Destructor D-18 “Antrim”: Atacado varias veces el día 21 de mayo, con daños de magnitud, quedó relegado a operaciones de enlace y apoyo lejos de la zona de operaciones.
Fragata F-56 “Argonaut”: Atacada repetidas veces el día 21 de mayo, resultó con una o dos bombas de 454 Kg. sin estallar que produjeron severos daños que concluyeron con el estallido de la caldera y tres misiles “Sea Cat”, además de dos muertos, obligándola a ser evacuada a Gran Bretaña para reparaciones mayores.
-Fragata F-88 “Broadsword”: Atacada en repetidas ocasiones, el 25 de mayo fue impactada por una bomba que, sin estallar, destruyó la lavandería, el helicóptero “Sea Lynx” (XZ242) de dotación y causó daños en la propulsión y plataforma de vuelo. Se mantuvo en operaciones.
-Fragata F-90 “Brilliant”: Atacada en repetidas ocasiones, resultó con daños en el CIC por fuego de 30 mm, sufriendo varios heridos sale de la zona de operaciones el 29 de mayo.
-Fragata F-174 “Arrow”: Atacada en varias oportunidades, recibió daños menores por fuego de cañón que atravesaron la chimenea.

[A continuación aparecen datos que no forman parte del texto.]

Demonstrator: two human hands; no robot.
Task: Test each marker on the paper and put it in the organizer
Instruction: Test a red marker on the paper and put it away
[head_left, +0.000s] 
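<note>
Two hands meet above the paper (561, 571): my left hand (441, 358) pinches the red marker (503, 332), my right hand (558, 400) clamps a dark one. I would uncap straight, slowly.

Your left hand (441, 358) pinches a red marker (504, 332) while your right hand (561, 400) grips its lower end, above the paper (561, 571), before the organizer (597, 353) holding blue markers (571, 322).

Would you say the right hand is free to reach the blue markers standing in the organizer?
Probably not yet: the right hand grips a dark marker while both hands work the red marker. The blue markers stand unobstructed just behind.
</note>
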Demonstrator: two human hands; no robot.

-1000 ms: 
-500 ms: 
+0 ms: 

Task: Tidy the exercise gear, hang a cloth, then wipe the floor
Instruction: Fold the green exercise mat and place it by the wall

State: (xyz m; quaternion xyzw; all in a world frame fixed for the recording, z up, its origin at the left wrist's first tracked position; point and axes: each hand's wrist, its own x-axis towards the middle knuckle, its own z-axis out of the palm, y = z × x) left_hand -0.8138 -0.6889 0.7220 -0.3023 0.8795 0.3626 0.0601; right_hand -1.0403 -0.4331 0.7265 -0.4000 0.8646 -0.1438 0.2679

-Buque de desembarco L-10 “Fearless”: Atacado en repetidas ocasiones, recibió daños menores en su estructura el día 24 de mayo. Se mantuvo en operaciones.
-Buque de desembarco L-3005 “Sir Galahad”: impactado el 24 de mayo por una bomba de 454 Kg. que no estalló y después fue desactivada, volviendo a operaciones.
-Buque de desembarco L-3004 “Sir Bedivere”: impactado el 24 de mayo por una bomba de 454 Kg. que no estalló y después fue desactivada, volviendo a operaciones.
-Buque de desembarco L-3029 “Sir Lancelot”: impactado el 24 de mayo por una bomba de 454 Kg. que no estalló y después fue desactivada, volviendo a operaciones. Resultó con daños por incendios que debieron ser reparados después de la guerra.
Referencias
(1)-Extracto del libro "Air War South Atlantic" de J. Ethell y A. Price de , citados por www.fuerzaaérea.mil.ar
(2)-Esta acción ingresó en la Historia de la Aviación luego de que ambos pilotos, sin combustible más que para unos minutos de vuelo, pudieran retornar al continente salvando sus vidas, y los aviones que volaban, gracias a la asistencia del avión cisterna. Se registraron al menos otros dos casos similares a lo largo de la guerra.
(3)-Cuando los cazas británicos abandonan el ataque a los aviones argentinos, el sistema “Sea Wolf” es interferido por el destructor D-88 “Coventry” que se pone en paralelo a la fragata impidiendo el lanzamiento de los misiles contra los aviones argentinos.
(4)-Extracto del libro "Air War South Atlantic" de J. Ethell y A. Price de , citados por www.fuerzaaérea.mil.ar
(5)-Las continuas acciones nocturnas de los “Canberra” fueron tan preocupantes que motivaron la realización de la operación “Canbelow”, donde la Task Force adelantaba el portaaviones y varios escoltas para emboscar a los bombarderos en su aproximación y escape. Las acciones británicas no dieron resultado y los bombarderos siguieron golpeando durante la noche sin ser molestados.